◆ SUPPLIED MATERIAL:
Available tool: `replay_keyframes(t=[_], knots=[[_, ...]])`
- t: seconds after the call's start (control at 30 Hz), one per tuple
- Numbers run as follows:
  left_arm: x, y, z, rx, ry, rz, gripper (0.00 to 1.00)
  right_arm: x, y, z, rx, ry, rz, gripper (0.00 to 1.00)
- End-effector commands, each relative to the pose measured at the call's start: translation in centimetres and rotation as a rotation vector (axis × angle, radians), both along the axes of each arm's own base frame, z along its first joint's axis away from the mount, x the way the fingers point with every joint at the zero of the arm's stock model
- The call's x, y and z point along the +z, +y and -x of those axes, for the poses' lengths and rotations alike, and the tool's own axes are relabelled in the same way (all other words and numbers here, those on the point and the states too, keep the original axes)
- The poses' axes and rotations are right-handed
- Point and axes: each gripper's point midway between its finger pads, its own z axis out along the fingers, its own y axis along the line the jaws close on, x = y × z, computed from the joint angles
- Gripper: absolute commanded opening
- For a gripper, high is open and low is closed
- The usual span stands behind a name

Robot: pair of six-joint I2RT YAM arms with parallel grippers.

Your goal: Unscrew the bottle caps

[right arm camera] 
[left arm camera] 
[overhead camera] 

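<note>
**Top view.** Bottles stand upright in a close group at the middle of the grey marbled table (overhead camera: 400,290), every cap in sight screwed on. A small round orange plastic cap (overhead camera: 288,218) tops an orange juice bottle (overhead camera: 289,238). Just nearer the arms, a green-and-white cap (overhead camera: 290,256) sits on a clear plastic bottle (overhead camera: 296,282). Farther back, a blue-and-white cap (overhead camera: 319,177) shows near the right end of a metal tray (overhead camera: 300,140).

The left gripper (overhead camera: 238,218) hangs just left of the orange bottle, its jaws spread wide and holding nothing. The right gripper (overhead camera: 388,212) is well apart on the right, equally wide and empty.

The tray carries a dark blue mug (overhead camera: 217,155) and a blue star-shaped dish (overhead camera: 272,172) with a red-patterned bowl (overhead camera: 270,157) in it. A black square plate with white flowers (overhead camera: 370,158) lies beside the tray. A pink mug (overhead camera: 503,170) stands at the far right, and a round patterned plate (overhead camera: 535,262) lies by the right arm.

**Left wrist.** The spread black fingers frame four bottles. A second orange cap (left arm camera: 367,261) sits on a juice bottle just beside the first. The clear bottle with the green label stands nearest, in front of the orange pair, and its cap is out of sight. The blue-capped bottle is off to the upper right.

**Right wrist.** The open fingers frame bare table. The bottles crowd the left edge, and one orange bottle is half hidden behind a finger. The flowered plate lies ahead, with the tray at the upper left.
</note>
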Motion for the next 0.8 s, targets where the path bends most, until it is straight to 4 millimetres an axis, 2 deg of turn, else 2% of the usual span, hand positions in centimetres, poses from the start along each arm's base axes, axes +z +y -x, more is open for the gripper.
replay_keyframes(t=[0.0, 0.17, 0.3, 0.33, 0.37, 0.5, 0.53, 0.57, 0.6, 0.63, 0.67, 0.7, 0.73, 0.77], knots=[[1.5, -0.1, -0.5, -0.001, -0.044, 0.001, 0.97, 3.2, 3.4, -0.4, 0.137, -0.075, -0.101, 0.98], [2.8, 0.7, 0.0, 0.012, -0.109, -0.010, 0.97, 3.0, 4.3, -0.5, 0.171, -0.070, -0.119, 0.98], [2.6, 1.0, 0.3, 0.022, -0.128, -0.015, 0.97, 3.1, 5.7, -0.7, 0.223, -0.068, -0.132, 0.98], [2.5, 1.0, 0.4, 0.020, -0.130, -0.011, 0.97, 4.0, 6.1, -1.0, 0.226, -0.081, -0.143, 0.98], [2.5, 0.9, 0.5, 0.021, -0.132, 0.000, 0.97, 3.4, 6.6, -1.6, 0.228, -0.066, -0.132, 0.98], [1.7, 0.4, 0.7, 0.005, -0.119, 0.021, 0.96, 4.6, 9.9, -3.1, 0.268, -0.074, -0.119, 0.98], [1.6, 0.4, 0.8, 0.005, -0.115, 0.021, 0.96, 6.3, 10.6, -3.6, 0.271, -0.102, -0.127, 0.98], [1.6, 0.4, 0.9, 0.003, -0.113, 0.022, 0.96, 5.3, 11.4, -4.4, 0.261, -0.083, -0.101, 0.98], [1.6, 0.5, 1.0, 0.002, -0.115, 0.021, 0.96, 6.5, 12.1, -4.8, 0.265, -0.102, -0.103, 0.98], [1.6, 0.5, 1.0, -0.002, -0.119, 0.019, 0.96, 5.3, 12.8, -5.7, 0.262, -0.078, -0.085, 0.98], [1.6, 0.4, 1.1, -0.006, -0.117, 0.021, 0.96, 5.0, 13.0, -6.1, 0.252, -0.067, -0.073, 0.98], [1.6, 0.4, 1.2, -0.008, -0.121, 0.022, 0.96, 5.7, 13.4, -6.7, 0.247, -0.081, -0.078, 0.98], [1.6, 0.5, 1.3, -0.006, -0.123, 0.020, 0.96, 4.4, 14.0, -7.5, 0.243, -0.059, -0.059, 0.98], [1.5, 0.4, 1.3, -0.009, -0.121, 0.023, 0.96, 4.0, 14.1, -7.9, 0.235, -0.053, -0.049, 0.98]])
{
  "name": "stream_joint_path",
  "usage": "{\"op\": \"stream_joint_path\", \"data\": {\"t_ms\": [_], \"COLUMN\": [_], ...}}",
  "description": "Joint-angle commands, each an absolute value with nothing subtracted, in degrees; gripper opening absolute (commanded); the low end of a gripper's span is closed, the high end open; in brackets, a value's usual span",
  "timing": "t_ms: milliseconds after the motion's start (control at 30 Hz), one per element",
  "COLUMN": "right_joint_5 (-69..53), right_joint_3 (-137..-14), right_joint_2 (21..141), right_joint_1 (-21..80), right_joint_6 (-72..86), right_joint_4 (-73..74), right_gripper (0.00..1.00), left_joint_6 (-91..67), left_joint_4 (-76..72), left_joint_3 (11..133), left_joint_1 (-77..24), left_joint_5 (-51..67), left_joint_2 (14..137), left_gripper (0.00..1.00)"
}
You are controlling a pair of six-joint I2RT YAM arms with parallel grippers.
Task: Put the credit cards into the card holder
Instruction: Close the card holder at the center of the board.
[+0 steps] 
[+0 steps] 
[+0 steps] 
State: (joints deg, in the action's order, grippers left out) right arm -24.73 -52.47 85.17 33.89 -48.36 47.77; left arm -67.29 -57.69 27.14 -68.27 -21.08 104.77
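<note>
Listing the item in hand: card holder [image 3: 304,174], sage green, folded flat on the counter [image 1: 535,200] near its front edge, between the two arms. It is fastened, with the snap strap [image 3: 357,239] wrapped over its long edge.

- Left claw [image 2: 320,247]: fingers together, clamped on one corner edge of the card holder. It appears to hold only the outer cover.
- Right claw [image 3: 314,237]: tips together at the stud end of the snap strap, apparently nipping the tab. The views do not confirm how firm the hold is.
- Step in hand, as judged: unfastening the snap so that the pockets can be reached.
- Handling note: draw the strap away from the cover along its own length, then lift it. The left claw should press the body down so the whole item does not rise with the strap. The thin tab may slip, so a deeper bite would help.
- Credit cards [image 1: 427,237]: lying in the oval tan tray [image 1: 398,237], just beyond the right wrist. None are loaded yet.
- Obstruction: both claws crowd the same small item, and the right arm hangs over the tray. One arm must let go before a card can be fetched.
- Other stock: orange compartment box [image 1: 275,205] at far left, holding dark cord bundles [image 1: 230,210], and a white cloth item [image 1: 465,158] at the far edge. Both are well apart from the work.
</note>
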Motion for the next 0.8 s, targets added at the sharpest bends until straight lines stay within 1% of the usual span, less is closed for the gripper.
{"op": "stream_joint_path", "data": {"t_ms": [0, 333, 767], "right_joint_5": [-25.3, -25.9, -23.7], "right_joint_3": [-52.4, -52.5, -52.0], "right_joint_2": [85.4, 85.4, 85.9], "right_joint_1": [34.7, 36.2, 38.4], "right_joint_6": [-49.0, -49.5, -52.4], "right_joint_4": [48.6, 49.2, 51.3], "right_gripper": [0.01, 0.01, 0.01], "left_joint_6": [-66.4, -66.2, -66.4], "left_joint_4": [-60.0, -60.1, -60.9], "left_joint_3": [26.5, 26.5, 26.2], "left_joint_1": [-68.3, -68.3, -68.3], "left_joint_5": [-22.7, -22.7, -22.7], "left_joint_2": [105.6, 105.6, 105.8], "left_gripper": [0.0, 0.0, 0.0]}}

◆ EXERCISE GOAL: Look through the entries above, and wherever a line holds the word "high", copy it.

◆ TASK RESULT:
- For a gripper, high is open and low is closed
  "description": "Joint-angle commands, each an absolute value with nothing subtracted, in degrees; gripper opening absolute (commanded); the low end of a gripper's span is closed, the high end open; in brackets, a value's usual span",

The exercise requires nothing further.